Sommer, Sonne, Sonnenschein
Und da durfte ich etwas erleben, das ich vermutlich nie vergessen werde. Meine Trainerin war mit ihrem Schimmel mitten in einer Dressurprüfung. Er war da echt eine Bank. Souverän, sicher, unerschütterlich. Ein echter „Professor“, wusste die Aufgaben schon auswendig, was allerdings auch eine echte Herausforderung bedeutete. Wenn man nur einen winzigen Moment unaufmerksam war, hat ER entschieden, was die nächste Lektion in der Aufgabe war. Die Dressur wurde unter freiem Himmel geritten. Die Richter saßen an der kurzen Seite und da die Sonne doch recht intensiv schien, waren Schirme aufgestellt.

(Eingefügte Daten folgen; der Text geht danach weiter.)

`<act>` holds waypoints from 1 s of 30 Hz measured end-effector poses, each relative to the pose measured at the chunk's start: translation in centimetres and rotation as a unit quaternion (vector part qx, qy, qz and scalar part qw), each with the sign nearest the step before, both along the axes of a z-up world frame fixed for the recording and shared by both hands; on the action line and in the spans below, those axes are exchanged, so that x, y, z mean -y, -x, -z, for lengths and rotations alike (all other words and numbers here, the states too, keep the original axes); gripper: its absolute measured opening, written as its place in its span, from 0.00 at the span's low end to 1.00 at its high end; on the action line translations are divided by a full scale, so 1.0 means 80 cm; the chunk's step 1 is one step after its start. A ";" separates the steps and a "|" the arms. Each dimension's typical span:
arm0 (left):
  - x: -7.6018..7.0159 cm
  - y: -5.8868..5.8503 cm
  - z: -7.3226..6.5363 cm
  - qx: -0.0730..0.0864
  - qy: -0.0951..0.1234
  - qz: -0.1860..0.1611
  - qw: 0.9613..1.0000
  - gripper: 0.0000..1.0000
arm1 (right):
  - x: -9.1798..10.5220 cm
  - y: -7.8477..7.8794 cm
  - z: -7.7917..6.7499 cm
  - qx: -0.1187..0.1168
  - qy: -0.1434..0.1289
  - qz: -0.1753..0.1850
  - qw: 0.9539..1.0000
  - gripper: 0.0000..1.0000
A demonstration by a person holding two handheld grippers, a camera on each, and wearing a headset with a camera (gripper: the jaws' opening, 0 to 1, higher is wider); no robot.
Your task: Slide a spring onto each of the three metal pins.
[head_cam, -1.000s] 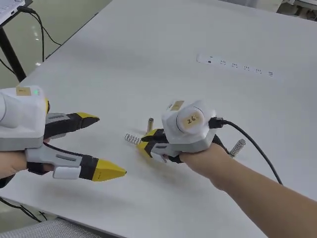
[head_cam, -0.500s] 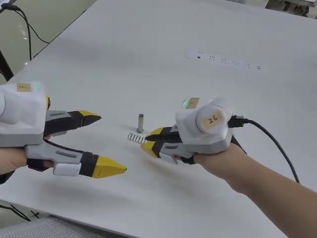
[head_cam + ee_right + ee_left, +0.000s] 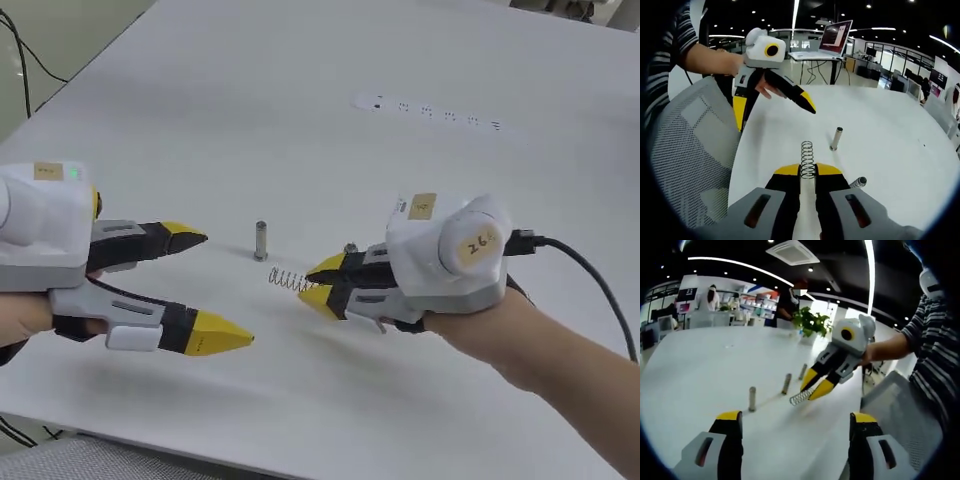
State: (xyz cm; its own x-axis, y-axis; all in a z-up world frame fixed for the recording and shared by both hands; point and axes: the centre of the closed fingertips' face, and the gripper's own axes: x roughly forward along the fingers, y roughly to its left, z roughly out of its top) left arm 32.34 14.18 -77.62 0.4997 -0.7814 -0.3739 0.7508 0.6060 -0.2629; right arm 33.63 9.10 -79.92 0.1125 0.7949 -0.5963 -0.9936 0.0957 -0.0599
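**Spring clamped level beside the pins**

The right gripper point(image 3: 315, 283) pinches one end of the thin steel coil spring point(image 3: 287, 280) over the white workbench point(image 3: 300, 120). The spring's long axis lies nearly level, free end toward the wide-open left gripper point(image 3: 228, 290). A short upright grey metal pin point(image 3: 261, 241) stands near that end, apart from it. A second pin point(image 3: 350, 249) stands beside the jaws, and a white power strip point(image 3: 430, 112) lies well beyond.

The left white-and-black handheld gripper with yellow jaw tips point(image 3: 226, 289) is held in the left hand point(image 3: 18, 320), its jaws spread wide apart and pointed toward the right. The right gripper of the same make point(image 3: 311, 282) is grasped by the right hand point(image 3: 468, 326), the bare forearm point(image 3: 575, 375) reaching in from the lower right. Its jaws are pointed toward the left and are closed on one end of a thin metal coil spring point(image 3: 286, 279).
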 end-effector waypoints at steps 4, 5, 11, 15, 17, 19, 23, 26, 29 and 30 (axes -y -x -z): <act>0.004 -0.001 0.001 -0.002 -0.004 0.010 1.000 0.82 | 0.008 0.006 -0.003 0.016 0.006 -0.018 1.000 0.08; 0.005 0.000 0.001 -0.002 -0.002 0.014 1.000 0.80 | 0.009 0.007 -0.004 0.020 0.007 -0.023 1.000 0.08; 0.020 0.002 0.002 -0.005 -0.002 0.036 0.999 0.73 | 0.015 0.016 -0.008 0.038 0.009 -0.045 0.998 0.08; 0.034 0.005 0.001 -0.007 0.001 0.059 0.998 0.64 | 0.020 0.021 -0.012 0.045 0.007 -0.053 0.998 0.08; 0.041 0.006 0.000 -0.005 0.001 0.070 0.998 0.60 | 0.023 0.022 -0.013 0.043 0.005 -0.052 0.998 0.08; 0.047 0.005 -0.002 0.000 0.001 0.077 0.997 0.58 | 0.026 0.022 -0.014 0.040 0.000 -0.047 0.998 0.08; 0.057 0.004 -0.003 -0.001 0.003 0.098 0.995 0.49 | 0.030 0.023 -0.019 0.039 -0.006 -0.042 0.998 0.08; 0.062 0.001 -0.008 0.006 0.009 0.104 0.995 0.43 | 0.030 0.025 -0.025 0.037 -0.013 -0.041 0.998 0.08; 0.067 -0.002 -0.011 0.009 0.013 0.109 0.994 0.38 | 0.029 0.029 -0.030 0.038 -0.018 -0.046 0.998 0.08; 0.070 -0.001 -0.012 0.011 0.013 0.114 0.993 0.36 | 0.029 0.029 -0.031 0.038 -0.019 -0.047 0.998 0.08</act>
State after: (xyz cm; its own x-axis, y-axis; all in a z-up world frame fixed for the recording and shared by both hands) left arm 32.44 8.58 -76.69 0.3156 -0.8847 -0.3431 0.8738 0.4119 -0.2585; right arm 31.27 6.78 -77.48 0.0797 0.8260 -0.5581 -0.9911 0.0059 -0.1329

Da isser, der Sonnenschirm…
In der Aufgabe hieß es irgendwann „Halten an der kurzen Seite“. Das war an der kurzen Seite genau vor den Richtern. Der Schimmel hielt und wie immer wäre jedes Reiterstandbild neidisch geworden. Geschlossen und in Ruhe. Als ob er es erfunden hätte. Und plötzlich kam ein Windstoß. Er fuhr unter die Schirme und einer davon fiel dem Pferd genau vor die Füße. Alle Zuschauer erstarrten vor Schreck und hielten die Luft an.

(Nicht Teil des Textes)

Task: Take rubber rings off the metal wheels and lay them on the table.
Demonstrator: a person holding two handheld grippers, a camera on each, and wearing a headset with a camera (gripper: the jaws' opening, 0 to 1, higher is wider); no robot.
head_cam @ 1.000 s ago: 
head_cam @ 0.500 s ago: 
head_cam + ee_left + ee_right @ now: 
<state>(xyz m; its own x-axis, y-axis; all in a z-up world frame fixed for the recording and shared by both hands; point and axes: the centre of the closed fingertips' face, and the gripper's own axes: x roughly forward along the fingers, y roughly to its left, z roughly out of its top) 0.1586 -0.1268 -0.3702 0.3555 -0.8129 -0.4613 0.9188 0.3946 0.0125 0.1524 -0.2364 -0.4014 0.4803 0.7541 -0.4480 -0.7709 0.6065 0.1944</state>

Was machten Reiterin und Pferd? Nichts. Absolut gar nichts. Meine Trainerin zuckte mit keiner Wimper und das Pferd mit keinem Ohr. Wie angewurzelt standen die beiden da. Ruhig und gelassen wie zuvor und warteten, bist der Schirm weggeräumt war, beendeten die Aufgabe und ich glaube, sie haben auch gewonnen. Das weiß ich nicht mehr so ganz genau.
Bis hierhin alleine wäre die Geschichte schon erwähnenswert. Sie geht aber noch weiter.
Das „andere“ Pferd
Der Schimmel wurde nämlich irgendwann später verkauft. Und nochmal eine Zeit später sah ich ihn wieder. In einer Reithalle, wo er ganz normal von seiner neuen Besitzerin geritten wurde. Und ich sah ein Pferd, das durch keine Ecke durchwollte, weil die alle ganz furchtbar „gruselig“ waren und das sich vor jedem Sonnenflecken auf dem Hallenboden erschreckt hat. Das kaum einen geraden Schritt hinbekam, vor lauter Glotzerei. Ein völlig anderes Pferd. Wenn ich das vorher nicht selbst erlebt hätte, ich hätte es keinem geglaubt.

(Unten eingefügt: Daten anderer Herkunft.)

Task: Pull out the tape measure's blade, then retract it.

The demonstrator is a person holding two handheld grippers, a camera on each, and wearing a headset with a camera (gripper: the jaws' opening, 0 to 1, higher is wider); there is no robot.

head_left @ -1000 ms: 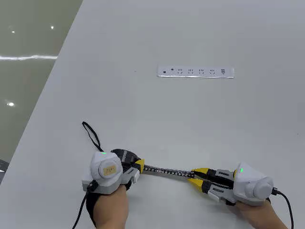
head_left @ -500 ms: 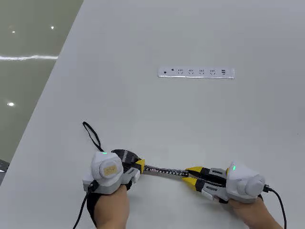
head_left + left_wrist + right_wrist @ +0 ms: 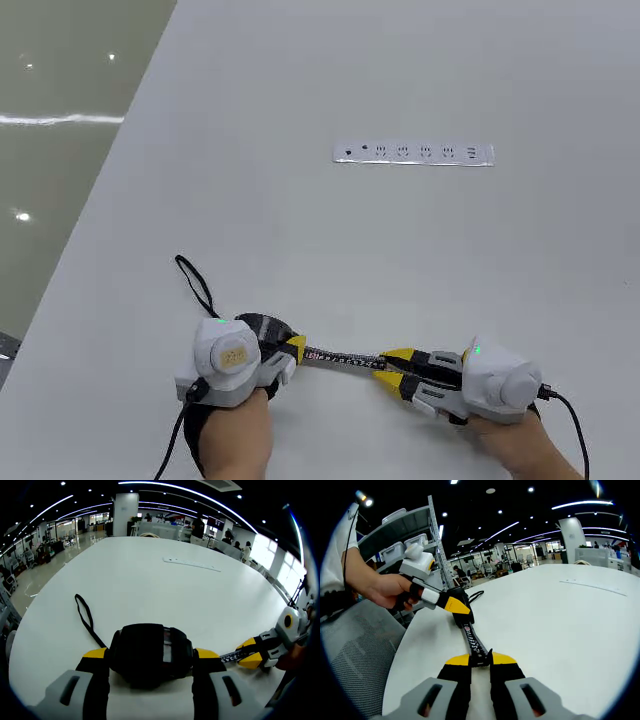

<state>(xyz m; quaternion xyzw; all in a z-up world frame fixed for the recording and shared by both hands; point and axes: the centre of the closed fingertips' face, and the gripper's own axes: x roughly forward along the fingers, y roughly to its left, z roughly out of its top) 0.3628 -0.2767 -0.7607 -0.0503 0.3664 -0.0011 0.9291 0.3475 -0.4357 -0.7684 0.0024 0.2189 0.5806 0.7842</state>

Das zeigt auf sehr eindrucksvolle Weise, wie sehr uns unsere Pferde folgen. Ins Vertrauen, in die Sicherheit. Wenn wir ihnen das bieten, dann schließen sie sich uns gerne an und gehen durch alles durch mit uns. Wenn wir dazu aber nicht in der Lage sind, unsicher und zögerlich mit uns selber, den Pferden und auch Situationen umgehen, dann werden sie ebenso genau das: unsicher und zögerlich. Es liegt an uns. Immer.
Wenn uns unser Pferd also etwas zeigt, das uns nicht gefällt, das wir nicht haben wollen und das uns letztlich das Vertrauen nimmt, dann hilft es wenig bis nichts, am Pferd „herumzuschrauben“. Es sind wir, die sich ändern müssen. Und dann verändert auch das Pferd sein Verhalten und wird uns vertrauen. Eindrucksvoller als in dieser Geschichte kann uns das nicht aufgezeigt werden.